EF: Houve melhora, inclusive com a recuperação do preço do açúcar no mercado internacional, mas não foi o suficiente para resolver o endividamento. Ele ainda é bastante elevado para cerca de 30% das usinas. Tem mais umas 30% delas, em que é elevado, mas parece caminhar para ser equacionado. Outras 30% que estão melhores e aproveitando o momento. A perspectiva de instabilidade continua apavorando o setor. Passamos um período de bastante intervencionismo, de políticas públicas difíceis ao setor privado, que espantou o investidor. O que pode ajudar o setor da cana-de-açúcar agora é o retorno da racionalidade econômica. E importante que essa nova abordagem seja vista como uma regra que veio para ficar.
DR: O que é preciso para o investimento voltar?
EF: Se o governo sinalizar que, passando por turbulências, ele mantém as principais regras do jogo em funcionamento, será importante. Leva tempo para construir a confiança, mas é muito fácil perder. Retomar depois é mais desafiador ainda. O presidente Michel Temer, mesmo sendo interino, tem se colocado de maneira muito respeitosa ao agronegócio. Levou uma pessoa do setor para o Ministério da Agricultura, foi à Frente Parlamentar da Agropecuária. Isso é uma sinalização importante, eu nunca havia visto um presidente na frente do agronegócio.

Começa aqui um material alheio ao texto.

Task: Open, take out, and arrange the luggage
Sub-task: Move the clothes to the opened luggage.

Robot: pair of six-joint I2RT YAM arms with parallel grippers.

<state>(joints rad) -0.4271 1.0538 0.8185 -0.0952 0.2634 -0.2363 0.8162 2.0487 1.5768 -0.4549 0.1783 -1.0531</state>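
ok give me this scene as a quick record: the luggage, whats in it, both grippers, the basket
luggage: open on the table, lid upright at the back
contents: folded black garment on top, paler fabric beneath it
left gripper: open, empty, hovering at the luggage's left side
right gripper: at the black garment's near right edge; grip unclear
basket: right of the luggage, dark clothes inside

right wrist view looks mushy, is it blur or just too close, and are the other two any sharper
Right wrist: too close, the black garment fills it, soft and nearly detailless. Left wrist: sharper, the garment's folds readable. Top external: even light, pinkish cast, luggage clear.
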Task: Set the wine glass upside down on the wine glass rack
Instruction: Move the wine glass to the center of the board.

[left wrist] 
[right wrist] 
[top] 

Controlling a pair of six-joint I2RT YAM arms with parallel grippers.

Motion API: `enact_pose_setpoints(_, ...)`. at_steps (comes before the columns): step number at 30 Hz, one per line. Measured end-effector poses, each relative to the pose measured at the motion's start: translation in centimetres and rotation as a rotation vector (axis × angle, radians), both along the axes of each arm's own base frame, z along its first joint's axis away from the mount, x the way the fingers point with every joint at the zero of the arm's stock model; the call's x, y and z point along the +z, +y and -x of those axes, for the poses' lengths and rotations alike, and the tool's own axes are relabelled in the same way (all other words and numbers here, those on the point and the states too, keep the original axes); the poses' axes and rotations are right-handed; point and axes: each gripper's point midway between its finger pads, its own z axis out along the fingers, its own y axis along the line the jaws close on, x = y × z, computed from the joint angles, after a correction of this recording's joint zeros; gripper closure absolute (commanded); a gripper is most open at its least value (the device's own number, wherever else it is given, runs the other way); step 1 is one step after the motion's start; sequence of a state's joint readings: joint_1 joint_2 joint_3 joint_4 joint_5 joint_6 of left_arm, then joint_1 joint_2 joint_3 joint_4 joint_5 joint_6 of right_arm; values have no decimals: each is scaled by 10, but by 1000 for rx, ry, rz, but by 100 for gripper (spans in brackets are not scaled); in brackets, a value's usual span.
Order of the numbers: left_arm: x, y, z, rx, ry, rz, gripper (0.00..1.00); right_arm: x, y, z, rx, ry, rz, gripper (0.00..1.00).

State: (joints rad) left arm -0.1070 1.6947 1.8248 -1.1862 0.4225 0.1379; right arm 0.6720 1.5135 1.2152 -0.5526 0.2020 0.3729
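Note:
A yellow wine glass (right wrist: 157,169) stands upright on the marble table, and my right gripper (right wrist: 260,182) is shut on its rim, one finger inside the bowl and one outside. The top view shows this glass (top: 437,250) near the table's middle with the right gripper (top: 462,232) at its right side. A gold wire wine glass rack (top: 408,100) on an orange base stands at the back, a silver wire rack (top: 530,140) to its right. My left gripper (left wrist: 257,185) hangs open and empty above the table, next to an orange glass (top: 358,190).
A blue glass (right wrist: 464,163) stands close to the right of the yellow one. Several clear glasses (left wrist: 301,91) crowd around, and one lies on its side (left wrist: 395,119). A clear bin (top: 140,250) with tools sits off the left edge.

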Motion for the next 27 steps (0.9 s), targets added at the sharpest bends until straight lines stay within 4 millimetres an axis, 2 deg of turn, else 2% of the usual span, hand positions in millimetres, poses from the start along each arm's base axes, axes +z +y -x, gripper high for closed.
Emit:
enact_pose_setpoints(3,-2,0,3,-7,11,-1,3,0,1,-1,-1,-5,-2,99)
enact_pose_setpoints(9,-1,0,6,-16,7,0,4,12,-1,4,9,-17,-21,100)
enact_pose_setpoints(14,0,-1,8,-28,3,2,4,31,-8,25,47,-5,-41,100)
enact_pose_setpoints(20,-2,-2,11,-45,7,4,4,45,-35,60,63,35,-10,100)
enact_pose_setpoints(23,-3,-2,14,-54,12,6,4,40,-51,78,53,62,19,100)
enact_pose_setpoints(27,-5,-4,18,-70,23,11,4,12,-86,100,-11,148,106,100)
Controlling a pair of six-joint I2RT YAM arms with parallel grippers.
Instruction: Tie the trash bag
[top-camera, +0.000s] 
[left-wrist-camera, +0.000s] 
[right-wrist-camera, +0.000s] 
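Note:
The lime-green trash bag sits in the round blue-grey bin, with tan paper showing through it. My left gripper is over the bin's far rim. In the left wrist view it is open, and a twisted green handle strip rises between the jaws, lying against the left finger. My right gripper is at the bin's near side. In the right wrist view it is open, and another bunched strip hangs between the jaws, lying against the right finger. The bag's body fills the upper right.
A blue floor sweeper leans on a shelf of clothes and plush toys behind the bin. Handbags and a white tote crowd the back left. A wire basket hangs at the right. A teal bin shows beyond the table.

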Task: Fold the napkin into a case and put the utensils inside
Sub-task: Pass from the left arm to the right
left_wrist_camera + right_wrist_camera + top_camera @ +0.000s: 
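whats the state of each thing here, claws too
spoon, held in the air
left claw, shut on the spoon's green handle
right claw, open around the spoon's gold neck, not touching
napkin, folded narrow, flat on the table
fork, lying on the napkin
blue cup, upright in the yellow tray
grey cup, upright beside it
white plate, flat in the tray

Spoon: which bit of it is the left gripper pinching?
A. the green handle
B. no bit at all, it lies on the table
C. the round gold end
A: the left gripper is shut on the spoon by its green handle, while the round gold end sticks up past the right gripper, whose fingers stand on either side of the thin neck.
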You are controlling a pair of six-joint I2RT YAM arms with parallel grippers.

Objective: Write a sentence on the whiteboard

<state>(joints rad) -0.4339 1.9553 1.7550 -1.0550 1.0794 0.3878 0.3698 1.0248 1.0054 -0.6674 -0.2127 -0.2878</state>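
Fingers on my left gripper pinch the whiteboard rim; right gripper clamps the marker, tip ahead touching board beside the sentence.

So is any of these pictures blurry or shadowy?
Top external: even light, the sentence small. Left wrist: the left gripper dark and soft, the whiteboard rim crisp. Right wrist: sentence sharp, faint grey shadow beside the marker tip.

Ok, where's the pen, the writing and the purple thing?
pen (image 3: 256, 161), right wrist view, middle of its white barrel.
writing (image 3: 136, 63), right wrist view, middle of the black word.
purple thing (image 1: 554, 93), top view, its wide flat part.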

DR: Na agenda fiscal do governo atual, há planos para elevar a Contribuição de Intervenção no Domínio Econômico (Cide) na gasolina, hoje um tributo de R$ 0,10 o litro. Qual seria o nível ideal ao setor?
EF: Nosso embasamento do imposto decorre de um estudo com parâmetros da EPA (Agência de Proteção Ambiental dos Estados Unidos) sobre preço de carbono. A metodologia consiste em calcular quanto custa para a sociedade consumir gasolina, geradora de emissões de gases do efeito estufa. O cálculo é de R$ 0,60 por litro para compensar as externalidades positivas do etanol que não aparecem como competitividade na bomba. Não quer dizer que tem de ser R$ 0,60 ou nada, mas pode-se fazer um cronograma de aumentos. A Cide tem de ser vista como um imposto ambiental e é necessária do ponto de vista da correção de preços relativos.
DR: A crise provocou uma série de recuperações judiciais. Essa onda já acabou?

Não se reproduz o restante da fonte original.